Health
Why a pregnancy sickness drug is not always available on the NHS
Close to 80% of pregnant women experience nausea and vomiting, but a pregnancy sickness drug can be routine in one surgery and effectively out of reach in another. For most, symptoms begin early and pass within weeks, but for a smaller group they escalate into severe illness that needs treatment, not reassurance alone.
A common condition, but not always a simple one
Pregnancy nausea usually starts between weeks 4 and 7, peaks between weeks 9 and 16, and often eases between weeks 16 and 20. Many cases can be handled with practical measures such as ginger, but a minority develop hyperemesis gravidarum, the severe form of pregnancy sickness.
Severe sickness can lead to dehydration, weight loss and hospital admission, and it has also been linked to low birth weight and premature birth. NICE set out treatment options for severe pregnancy sickness on 11 February 2021.
Why access depends on where care starts
The postcode lottery begins at the first point of contact. Sussex Integrated Care System identified low confidence among non-specialist doctors in prescribing certain pregnancy medicines, creating different experiences for women trying to get help from their GP. The result is a system in which the same symptoms can lead to very different answers, depending on the clinician, the local pathway and how much the prescriber trusts the medication.

That variation is not new. Two-thirds of women with extreme morning sickness were not getting adequate help, a warning that access problems run deeper than any one prescription. When treatment hinges on who is on duty, who knows the local formulary and who is prepared to prescribe, care becomes inconsistent before the patient even reaches a specialist.
The shadow of thalidomide still shapes decisions
One reason pregnancy prescribing remains so cautious is the legacy of thalidomide. In the late 1950s and early 1960s, pregnant women used the drug for morning sickness, and more than 400 disabled babies were born in the UK before it was withdrawn. Around 10,000 babies were affected globally.
That history still influences behaviour in consulting rooms. Doctors can be overly cautious about medicines in pregnancy even when there is no proof of harm, and that caution can tip into delay, hesitation or outright refusal.
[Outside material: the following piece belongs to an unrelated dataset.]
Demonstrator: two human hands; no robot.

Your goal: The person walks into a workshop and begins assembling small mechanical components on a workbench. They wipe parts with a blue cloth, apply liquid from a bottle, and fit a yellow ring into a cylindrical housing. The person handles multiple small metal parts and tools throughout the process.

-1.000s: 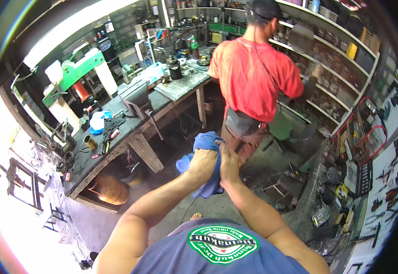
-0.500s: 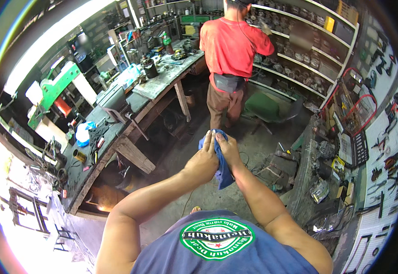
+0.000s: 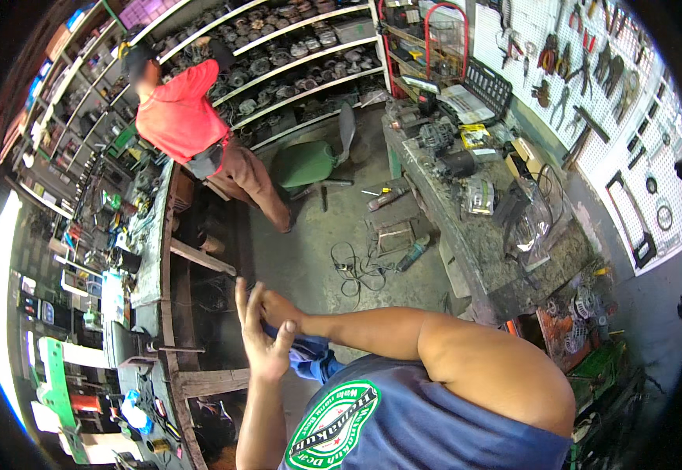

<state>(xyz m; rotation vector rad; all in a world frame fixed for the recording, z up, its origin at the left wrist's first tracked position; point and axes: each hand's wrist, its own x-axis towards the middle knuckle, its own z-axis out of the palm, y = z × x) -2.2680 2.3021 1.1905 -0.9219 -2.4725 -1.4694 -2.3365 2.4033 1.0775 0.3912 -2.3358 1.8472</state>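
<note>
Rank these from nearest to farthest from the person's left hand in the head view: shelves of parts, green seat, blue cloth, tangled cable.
From the left hand:
1. Blue cloth: just to its right, partly hidden.
2. Tangled cable: on the floor, ahead and right.
3. Green seat: ahead, beyond the cable.
4. Shelves of parts: behind the seat.

I'm watching the left hand (image 3: 267,348) holding its fingers apart beside the right hand (image 3: 280,309), a blue cloth (image 3: 307,345) showing just below, while a co-worker (image 3: 184,117) (in red) is facing the shelves (image 3: 380,47).
</note>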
NHS advice directs patients and clinicians to Best Use of Medicines in Pregnancy, known as BUMPS, for information on medicine safety in pregnancy. NHS Specialist Pharmacy Service provides professional guidance and training on safety in pregnancy.
Ondansetron sits at the centre of the debate

Ondansetron is one of the drugs often discussed for pregnancy sickness, and it sits squarely in the middle of the NHS access problem. NICE’s prescribing information warns about interactions with other medicines that can prolong the QT interval, so it is not a casual choice. Safety concerns also shaped wider European advice: in August 2019, the European Medicines Agency’s safety committee recommended that ondansetron-containing medicines should not be used in the first trimester of pregnancy.
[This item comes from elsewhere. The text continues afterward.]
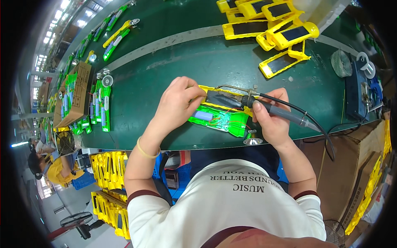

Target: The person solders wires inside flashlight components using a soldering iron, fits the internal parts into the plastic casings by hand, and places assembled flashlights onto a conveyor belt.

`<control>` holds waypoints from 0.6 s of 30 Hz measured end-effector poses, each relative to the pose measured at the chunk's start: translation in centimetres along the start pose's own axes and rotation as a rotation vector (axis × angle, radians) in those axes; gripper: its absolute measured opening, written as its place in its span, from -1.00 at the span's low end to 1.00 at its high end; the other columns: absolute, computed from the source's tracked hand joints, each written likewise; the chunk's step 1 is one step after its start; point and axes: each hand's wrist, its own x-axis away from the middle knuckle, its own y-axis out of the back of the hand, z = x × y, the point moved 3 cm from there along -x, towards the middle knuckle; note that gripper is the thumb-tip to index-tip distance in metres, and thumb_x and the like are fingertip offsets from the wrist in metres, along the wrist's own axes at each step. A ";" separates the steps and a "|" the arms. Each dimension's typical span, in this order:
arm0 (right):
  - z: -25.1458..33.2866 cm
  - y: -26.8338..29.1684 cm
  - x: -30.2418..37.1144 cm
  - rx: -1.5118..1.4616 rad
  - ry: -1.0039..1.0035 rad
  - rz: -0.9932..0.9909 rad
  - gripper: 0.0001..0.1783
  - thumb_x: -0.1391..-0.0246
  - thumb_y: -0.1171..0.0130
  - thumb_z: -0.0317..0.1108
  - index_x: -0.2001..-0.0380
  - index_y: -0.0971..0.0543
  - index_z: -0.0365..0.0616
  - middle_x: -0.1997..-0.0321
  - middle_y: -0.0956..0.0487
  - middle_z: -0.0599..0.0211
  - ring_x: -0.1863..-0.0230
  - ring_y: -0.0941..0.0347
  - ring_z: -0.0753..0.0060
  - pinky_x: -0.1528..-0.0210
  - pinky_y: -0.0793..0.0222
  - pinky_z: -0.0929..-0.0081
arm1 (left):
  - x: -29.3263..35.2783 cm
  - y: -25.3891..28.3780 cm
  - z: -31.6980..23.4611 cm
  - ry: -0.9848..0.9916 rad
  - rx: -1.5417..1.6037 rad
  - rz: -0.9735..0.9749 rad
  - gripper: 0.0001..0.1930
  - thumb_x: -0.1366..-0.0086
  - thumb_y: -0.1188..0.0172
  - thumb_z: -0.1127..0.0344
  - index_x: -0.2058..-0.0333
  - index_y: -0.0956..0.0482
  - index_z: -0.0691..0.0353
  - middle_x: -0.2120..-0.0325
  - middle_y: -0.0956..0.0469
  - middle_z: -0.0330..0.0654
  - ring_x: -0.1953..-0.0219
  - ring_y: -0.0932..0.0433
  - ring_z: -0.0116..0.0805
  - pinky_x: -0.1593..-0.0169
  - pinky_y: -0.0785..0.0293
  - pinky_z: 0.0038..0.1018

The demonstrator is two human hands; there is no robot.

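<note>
My right hand point(271, 118) is wrapped around a soldering iron point(289, 113) with a dark grey handle and a thin metal feed tube along its top. The iron's tip points left, over a yellow casing point(213, 88) with a dark panel in it. At the casing's left end, the fingers of my left hand point(180, 99) are pinched together on it. Just nearer to me lies a green housing point(237, 129) with a blue battery point(202, 115), a circuit board and thin red wires. A small lamp reflector point(253, 138) sits at its right end, by the table edge.
Yellow casings point(281, 62) are piled at the far right of the green table point(140, 95). A cardboard box point(76, 95) and several green housings stand at the left. A solder spool point(366, 66) and a blue station are on the right; the iron's black cable point(326, 136) loops down there.
</note>
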 end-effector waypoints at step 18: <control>-0.9 -1.6 -0.4 0.260 -0.111 0.098 -0.71 0.06 -0.20 -0.36 0.46 -0.26 -0.16 0.61 -0.36 0.48 0.60 -0.21 0.75 0.58 -0.16 0.69 | -0.8 -0.1 -0.4 -0.004 -0.042 0.247 -0.91 0.11 -0.18 0.56 0.55 -0.47 0.34 0.42 -0.33 -0.09 0.40 -0.42 -0.17 0.32 -0.40 -0.38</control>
That does not make ondansetron unusable, but it does explain why prescribing can vary so much. Some clinicians see a drug that may help severe symptoms when other measures have failed; others see a medicine surrounded by caution flags and step back.
What clear treatment should look like
NICE treats severe pregnancy sickness as a recognised condition with treatment options, not something left to drift until dehydration or hospital admission forces action. The difference between ordinary nausea and hyperemesis gravidarum can be the difference between coping at home and needing urgent care.
A better pathway would be visible from the first appointment. It would start with recognition that symptoms can begin in the first weeks of pregnancy, peak in the second trimester and, in severe cases, become dangerous long before they would naturally resolve. It would also mean clinicians using BUMPS and NHS Specialist Pharmacy Service when uncertainty about medicines is the barrier.